The Department of Health recommends wearing a face mask whenever you have symptoms of COVID-19, tested positive, were recently exposed to someone with COVID-19, or live in a county with elevated or "high" COVID community levels.

In addition, businesses may continue to require face coverings for employees, customers, and guests. Businesses are not permitted to restrict the use of face masks by their staff, customers, or visitors.

How Face Coverings Save Lives

COVID-19 spreads mainly among people who are in close contact with one another (within about 6 feet), so the use of face coverings is particularly important in settings where people are close to each other or where social distancing is difficult to maintain.
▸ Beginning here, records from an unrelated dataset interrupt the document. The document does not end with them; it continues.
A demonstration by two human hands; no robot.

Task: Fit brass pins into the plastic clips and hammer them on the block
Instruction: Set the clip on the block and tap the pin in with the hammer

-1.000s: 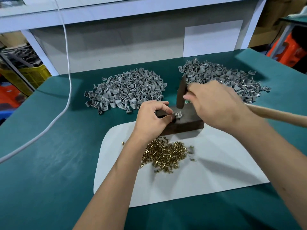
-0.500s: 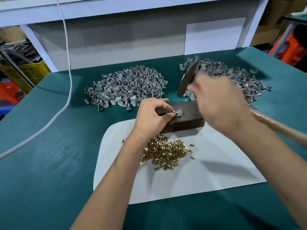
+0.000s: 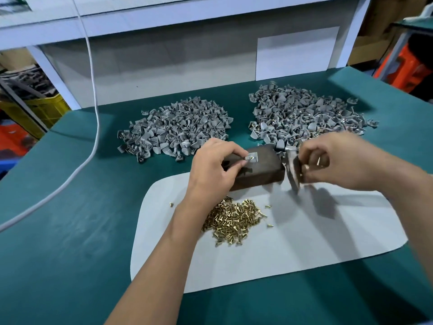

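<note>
Nearest the person, a loose heap of brass pins (image 3: 230, 225) lies on a white mat (image 3: 293, 249) spread over the green bench (image 3: 70, 242). Just beyond the heap sits the dark wooden block (image 3: 257, 170), its near edge on the mat. The left hand (image 3: 214, 170) rests on the block's left part, thumb and forefinger pinching a grey plastic clip (image 3: 251, 157) flat on the top face, with a brass pin head showing in its middle. To the right of the block, the right hand (image 3: 337, 160) is curled round the hammer (image 3: 293, 171), whose blurred head hangs down off the block's right end, near the mat; a single brass pin also seems tucked between those fingers.

I judge this to be the hammering step, the pin seated in its clip but possibly not yet driven home. The next blow calls for the left fingertips to stay clear of the pin head.

Farther back, two piles of grey clips lie well apart: the left pile (image 3: 175, 127) and the right pile (image 3: 304, 113), some of its clips showing brass.
</note>
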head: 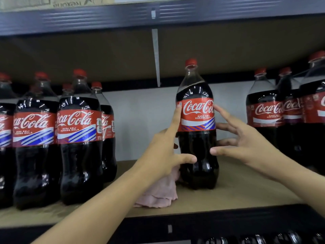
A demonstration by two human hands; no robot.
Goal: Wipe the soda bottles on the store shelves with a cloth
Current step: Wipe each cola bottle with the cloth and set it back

Wearing a face covering or mask has been shown to dramatically decrease the release of droplets from people's mouths, which can carry infectious particles. Studies have demonstrated that masks are an important barrier to transmission of respiratory viruses.

What are the differences between masks?

While all masks and respirators provide some level of protection, loosely woven cloth products provide the least protection, layered finely woven products offer more protection, well-fitting disposable surgical masks offer even more protection, and well-fitting, high-filtration masks (respirators like N95, KN94, or KF94) offer the highest level of protection.

Double up your masks if you do not have access to a high-filtration mask. Single layer masks (bandanas, gaiters) are less effective, so wear a cloth mask with multiple layers or wear a cloth mask over a surgical mask.

Whatever product you choose, it is most important to wear a mask or respirator correctly (fit closely on the face without any gaps along the edges or around the nose) and be comfortable enough (covering your nose and mouth) so that you can keep it on when you need to.

Wearing a highly protective mask or respirator may be most important for certain higher risk situations, or by some people at increased risk for severe disease.

How To Wear A Face Covering or Mask Correctly

  • Make sure you can breathe through it
  • Your nose and mouth should be covered
  • Make sure your mask fits snugly against your face. Gaps can let air with respiratory droplets leak in and out around the edges of the mask.
  • Masks with exhalation valves are not recommended because they allow virus particles to escape
  • Wash cloth masks at least once per day (or as soon as they become dirty)

Note: Masks are not recommended for children under 2 years, people who are incapacitated, people who have difficulty breathing, or any other person who cannot easily remove their own mask.